# Data for the task
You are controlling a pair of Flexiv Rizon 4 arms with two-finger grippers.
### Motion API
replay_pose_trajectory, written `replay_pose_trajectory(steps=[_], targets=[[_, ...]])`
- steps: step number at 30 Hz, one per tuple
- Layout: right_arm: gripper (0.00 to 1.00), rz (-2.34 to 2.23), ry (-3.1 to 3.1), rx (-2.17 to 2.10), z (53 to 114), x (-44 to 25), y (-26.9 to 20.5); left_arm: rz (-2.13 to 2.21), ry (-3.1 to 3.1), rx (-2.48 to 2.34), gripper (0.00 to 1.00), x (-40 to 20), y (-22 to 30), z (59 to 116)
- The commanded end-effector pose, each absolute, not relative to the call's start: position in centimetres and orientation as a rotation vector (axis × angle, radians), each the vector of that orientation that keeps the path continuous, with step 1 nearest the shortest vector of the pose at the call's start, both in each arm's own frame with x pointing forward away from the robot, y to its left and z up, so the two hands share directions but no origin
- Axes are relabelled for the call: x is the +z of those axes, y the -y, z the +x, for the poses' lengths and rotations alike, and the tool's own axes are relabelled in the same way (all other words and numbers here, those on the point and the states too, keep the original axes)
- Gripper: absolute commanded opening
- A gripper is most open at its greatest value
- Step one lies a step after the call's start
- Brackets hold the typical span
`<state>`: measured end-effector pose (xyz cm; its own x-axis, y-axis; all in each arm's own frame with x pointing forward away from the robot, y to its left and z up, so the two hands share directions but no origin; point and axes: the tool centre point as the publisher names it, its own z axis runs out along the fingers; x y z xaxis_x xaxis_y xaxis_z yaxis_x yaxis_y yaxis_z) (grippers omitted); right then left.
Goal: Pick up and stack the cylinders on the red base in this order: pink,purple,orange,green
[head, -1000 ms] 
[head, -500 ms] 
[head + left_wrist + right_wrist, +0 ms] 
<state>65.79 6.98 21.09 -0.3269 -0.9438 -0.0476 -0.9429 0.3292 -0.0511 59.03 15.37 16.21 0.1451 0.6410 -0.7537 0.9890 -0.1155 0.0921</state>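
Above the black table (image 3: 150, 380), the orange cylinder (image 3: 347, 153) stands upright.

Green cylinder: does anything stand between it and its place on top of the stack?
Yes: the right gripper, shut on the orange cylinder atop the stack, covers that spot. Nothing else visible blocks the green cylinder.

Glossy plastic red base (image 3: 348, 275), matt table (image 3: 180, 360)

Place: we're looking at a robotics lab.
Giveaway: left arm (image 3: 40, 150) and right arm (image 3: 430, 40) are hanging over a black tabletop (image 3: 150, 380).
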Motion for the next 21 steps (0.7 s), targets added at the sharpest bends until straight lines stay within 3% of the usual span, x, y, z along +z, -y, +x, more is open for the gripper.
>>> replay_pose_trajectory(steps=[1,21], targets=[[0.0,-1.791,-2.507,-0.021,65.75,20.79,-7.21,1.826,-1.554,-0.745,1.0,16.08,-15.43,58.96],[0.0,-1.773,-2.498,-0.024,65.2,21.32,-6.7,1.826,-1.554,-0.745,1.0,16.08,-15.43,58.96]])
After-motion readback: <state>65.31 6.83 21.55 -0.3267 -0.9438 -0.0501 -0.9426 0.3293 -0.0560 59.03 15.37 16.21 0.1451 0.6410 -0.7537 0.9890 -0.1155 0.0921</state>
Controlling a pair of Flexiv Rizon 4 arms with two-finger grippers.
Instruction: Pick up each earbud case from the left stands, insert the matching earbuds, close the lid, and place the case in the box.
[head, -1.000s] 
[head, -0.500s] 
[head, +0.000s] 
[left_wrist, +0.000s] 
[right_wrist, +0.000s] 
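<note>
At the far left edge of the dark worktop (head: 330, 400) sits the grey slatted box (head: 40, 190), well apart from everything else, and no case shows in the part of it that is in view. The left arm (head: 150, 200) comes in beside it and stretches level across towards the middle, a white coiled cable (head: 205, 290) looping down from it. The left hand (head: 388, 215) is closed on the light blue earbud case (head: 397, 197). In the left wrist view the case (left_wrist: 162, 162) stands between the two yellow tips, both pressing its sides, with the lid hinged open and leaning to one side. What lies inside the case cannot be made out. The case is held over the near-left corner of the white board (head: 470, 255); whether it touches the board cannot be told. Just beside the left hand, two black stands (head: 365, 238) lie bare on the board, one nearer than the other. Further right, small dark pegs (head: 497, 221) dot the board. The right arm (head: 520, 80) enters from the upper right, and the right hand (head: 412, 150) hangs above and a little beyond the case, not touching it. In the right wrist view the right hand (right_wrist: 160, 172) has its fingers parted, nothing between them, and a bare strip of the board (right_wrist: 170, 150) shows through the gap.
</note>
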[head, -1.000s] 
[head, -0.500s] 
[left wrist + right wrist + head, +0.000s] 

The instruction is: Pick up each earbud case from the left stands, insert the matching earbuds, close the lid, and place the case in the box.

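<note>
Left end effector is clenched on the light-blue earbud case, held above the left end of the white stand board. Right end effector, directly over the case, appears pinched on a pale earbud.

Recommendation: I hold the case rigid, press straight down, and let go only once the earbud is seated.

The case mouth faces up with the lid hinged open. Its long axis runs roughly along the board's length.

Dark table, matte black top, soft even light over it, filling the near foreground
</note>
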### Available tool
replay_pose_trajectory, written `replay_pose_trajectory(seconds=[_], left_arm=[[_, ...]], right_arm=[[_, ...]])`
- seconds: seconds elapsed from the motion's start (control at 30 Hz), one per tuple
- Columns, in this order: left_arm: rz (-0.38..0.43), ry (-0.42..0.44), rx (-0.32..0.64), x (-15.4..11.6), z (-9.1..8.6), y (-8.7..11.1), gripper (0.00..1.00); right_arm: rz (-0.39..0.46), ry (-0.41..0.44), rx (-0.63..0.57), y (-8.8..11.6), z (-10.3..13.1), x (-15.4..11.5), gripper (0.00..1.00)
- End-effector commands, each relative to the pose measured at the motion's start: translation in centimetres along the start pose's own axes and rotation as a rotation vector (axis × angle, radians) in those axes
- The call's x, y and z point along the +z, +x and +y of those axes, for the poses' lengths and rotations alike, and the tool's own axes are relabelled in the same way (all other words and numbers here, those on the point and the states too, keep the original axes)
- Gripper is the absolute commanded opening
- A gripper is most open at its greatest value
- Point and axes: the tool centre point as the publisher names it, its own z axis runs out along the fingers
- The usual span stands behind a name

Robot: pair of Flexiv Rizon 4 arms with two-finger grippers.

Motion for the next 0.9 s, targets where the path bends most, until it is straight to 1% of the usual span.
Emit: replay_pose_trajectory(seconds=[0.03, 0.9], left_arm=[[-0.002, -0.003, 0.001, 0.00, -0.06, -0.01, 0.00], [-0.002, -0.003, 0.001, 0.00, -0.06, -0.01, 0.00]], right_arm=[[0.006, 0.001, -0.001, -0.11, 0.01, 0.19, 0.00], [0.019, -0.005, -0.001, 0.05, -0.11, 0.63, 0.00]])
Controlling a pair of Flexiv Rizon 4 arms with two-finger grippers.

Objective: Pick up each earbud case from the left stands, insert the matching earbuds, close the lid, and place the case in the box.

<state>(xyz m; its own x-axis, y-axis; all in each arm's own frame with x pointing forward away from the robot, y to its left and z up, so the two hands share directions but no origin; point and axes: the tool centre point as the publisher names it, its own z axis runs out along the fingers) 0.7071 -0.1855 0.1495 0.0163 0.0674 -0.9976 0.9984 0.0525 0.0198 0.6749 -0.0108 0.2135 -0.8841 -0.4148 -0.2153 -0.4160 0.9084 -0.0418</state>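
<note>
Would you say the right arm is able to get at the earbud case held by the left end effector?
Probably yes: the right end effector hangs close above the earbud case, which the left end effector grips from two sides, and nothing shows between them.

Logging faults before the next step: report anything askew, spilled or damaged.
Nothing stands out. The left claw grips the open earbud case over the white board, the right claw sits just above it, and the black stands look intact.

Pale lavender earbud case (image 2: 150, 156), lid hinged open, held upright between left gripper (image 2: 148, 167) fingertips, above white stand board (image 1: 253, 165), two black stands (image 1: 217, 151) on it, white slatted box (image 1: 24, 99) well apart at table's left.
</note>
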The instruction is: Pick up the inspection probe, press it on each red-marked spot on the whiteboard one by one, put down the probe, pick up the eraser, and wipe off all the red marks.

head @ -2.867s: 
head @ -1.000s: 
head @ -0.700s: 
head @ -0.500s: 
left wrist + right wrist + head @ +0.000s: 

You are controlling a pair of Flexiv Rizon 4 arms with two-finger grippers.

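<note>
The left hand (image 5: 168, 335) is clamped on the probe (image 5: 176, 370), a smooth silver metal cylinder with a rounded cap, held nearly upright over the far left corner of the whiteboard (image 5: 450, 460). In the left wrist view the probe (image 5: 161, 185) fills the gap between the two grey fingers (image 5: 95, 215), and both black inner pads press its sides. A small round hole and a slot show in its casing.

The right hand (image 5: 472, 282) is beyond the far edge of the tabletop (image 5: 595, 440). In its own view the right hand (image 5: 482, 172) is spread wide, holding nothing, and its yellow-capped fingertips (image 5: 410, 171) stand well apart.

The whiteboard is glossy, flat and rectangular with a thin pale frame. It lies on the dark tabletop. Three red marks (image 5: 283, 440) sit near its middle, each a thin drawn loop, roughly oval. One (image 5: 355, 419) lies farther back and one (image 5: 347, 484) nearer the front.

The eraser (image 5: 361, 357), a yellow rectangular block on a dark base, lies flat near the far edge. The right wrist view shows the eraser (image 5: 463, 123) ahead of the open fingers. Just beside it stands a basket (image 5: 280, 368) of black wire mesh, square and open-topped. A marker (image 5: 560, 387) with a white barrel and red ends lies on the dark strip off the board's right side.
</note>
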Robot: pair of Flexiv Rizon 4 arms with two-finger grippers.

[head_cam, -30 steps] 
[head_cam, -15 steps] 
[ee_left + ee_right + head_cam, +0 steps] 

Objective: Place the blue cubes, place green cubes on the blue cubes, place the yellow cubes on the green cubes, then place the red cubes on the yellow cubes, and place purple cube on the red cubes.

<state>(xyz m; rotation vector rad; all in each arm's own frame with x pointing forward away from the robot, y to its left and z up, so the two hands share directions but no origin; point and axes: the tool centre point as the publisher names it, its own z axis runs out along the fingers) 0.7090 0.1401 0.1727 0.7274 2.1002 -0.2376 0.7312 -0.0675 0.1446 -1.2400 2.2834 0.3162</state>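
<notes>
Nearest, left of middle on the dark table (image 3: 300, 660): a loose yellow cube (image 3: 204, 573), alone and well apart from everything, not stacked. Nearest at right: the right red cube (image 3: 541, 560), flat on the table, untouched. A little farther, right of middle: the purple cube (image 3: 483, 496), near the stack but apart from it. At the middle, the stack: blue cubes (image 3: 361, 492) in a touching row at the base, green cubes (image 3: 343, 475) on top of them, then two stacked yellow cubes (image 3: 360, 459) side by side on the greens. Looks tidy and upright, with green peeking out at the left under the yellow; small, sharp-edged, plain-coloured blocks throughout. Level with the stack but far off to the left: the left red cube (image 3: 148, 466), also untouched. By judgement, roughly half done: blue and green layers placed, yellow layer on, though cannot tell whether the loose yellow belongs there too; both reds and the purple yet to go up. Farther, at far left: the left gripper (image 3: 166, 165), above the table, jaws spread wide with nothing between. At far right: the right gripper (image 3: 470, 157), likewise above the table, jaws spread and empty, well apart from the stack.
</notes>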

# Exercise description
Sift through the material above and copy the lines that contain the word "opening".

# Output below
- Gripper: absolute commanded opening
- Gripper is the absolute commanded opening

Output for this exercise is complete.